2. Reporting Spirometry Comes With A ‘Baggage’

The PFT (94010) includes, is a component of, or mutually exclusive with the following tests when the physician performs them on the same day as per Correct Coding Initiative (CCI) edits: 

  • oxygen saturation assessment (94760, 94761)
  • prolonged post-exposure evaluation (94070)
  • antigen challenge tests (95071)
  • 94200, 94375
  • 94012, 94014-94015
  • 94060
  • 94620-94621
  • G0237-G0239, G0424

Reminder: To get paid for billing the codes separately when possible and appropriate, you have to use modifier 59 (Distinct procedural service).

Caveat: Watch out for the existing CCI bundle on 94010 with 94070 (Bronchospasm provocation evaluation, multiple spirometric determinations as in 94010, with administered agents [e.g., antigen[s], cold air, methacholine]).
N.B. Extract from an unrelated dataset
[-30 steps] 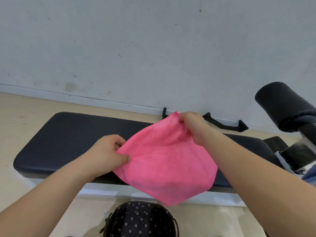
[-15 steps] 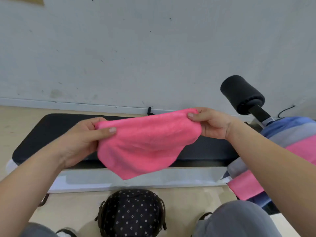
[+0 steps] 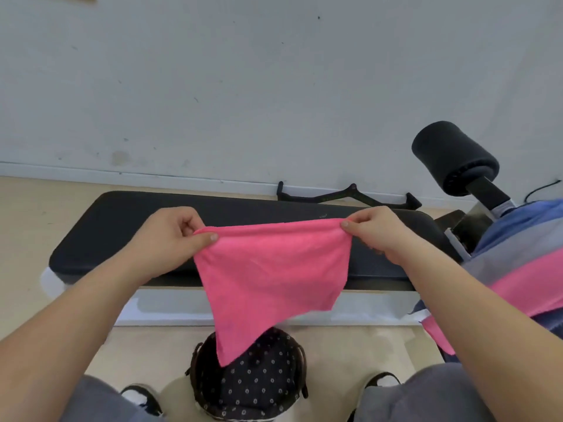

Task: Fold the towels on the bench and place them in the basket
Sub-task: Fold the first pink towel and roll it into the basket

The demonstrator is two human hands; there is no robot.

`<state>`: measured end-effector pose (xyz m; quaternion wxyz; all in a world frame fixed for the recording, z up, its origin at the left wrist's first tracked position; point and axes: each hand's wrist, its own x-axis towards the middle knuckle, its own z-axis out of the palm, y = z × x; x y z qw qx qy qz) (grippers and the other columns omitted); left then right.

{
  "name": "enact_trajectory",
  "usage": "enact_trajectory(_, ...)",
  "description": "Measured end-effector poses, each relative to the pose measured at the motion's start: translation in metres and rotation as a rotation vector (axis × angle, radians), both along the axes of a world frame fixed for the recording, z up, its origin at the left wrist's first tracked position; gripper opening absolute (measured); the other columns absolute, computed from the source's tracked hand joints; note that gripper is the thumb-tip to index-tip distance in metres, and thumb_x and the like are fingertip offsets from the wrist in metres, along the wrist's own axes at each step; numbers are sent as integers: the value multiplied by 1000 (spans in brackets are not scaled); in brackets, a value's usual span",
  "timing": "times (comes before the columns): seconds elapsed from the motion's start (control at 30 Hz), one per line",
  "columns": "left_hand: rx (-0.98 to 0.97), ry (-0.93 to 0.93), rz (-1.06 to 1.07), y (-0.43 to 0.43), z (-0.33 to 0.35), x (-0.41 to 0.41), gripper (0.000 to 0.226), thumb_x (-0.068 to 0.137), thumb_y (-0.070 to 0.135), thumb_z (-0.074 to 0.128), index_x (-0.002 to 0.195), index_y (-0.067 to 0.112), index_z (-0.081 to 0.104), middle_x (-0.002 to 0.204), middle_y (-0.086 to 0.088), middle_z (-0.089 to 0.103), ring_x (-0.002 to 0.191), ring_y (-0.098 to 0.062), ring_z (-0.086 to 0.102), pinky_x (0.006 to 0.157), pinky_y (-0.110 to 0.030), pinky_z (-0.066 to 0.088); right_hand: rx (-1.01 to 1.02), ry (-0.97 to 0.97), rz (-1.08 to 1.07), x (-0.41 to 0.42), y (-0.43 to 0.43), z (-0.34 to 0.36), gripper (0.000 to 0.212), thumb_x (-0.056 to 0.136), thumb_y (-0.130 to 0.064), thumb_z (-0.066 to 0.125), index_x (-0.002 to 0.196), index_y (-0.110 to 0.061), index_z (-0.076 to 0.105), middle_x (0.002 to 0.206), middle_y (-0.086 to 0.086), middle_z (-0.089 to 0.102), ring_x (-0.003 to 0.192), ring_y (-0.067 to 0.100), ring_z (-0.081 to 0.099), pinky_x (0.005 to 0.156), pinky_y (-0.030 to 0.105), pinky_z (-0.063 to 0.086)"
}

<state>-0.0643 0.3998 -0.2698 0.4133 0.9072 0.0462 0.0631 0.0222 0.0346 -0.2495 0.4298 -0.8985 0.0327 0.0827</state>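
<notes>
Grey-white wall (image 3: 274, 86): scuffed and speckled, filling the whole top half
Beige floor (image 3: 30, 208): plain, a bit scratched; running under everything else
Black bench (image 3: 122, 220): long padded top, lying crossways in front of the wall; white frame rail along the near side underneath
Striped towels (image 3: 518, 260): blue, grey and pink bands; heaped by the right end of the bench
Pink towel (image 3: 268, 269): up in the air, not lying on the bench; stretched by its top edge between both hands, about level with the pad; hanging down to a point right over the basket mouth
Basket (image 3: 259, 388): dark, round, white-dotted lining; on the floor on the near side of the bench, between the two feet
Foam roller (image 3: 454, 156): black and chunky, on a metal arm off to the upper right
Left hand (image 3: 170, 236): curled up tight; thumb clamped over the towel's top left corner, pinching it against the fingers
Right hand (image 3: 377, 233): same deal on the top right corner; thumb and forefinger nipped together on the fabric, other fingers tucked in behind
Black handle bar (image 3: 347, 196): on the floor against the wall, just behind the bench
Shoes (image 3: 140, 397): dark with white bits, peeking out either side of the basket
</notes>
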Motion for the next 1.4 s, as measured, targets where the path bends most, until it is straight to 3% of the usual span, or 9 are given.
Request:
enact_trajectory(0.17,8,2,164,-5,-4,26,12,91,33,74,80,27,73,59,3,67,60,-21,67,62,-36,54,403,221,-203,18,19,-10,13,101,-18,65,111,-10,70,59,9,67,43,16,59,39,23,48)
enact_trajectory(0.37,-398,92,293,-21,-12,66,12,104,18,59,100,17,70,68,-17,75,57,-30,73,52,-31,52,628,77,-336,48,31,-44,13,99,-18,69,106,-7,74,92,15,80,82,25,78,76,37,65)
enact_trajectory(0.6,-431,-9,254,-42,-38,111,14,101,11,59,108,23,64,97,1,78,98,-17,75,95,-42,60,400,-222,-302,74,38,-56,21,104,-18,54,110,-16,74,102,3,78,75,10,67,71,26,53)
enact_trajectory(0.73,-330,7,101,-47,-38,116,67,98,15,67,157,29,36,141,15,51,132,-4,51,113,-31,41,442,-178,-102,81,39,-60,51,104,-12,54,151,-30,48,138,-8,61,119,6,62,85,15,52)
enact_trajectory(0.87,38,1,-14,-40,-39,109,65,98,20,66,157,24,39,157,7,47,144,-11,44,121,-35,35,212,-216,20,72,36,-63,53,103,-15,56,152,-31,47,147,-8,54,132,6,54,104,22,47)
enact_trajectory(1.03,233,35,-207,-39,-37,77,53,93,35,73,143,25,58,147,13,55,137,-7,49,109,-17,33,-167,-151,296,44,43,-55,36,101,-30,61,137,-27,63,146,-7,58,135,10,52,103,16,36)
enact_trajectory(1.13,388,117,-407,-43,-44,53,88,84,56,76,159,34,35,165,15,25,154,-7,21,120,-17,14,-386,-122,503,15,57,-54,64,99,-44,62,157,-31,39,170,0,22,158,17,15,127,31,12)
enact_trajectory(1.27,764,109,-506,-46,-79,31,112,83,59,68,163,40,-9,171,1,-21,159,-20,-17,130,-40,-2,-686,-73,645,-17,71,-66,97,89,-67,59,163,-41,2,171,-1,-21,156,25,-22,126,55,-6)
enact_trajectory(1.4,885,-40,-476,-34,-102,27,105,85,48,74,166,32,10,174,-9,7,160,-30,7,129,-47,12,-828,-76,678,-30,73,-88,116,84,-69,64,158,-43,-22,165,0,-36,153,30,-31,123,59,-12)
When the pulmonologist physician performs spirometry (94010) first, the procedure indicates a problem that requires additional testing through the prolonged post-exposure test (94070). Remember, you can only report these codes separately when they are done for separate and distinct reasons. In this case, you should append modifier 59 (Distinct procedural service) to 94010 to unbundle the edit.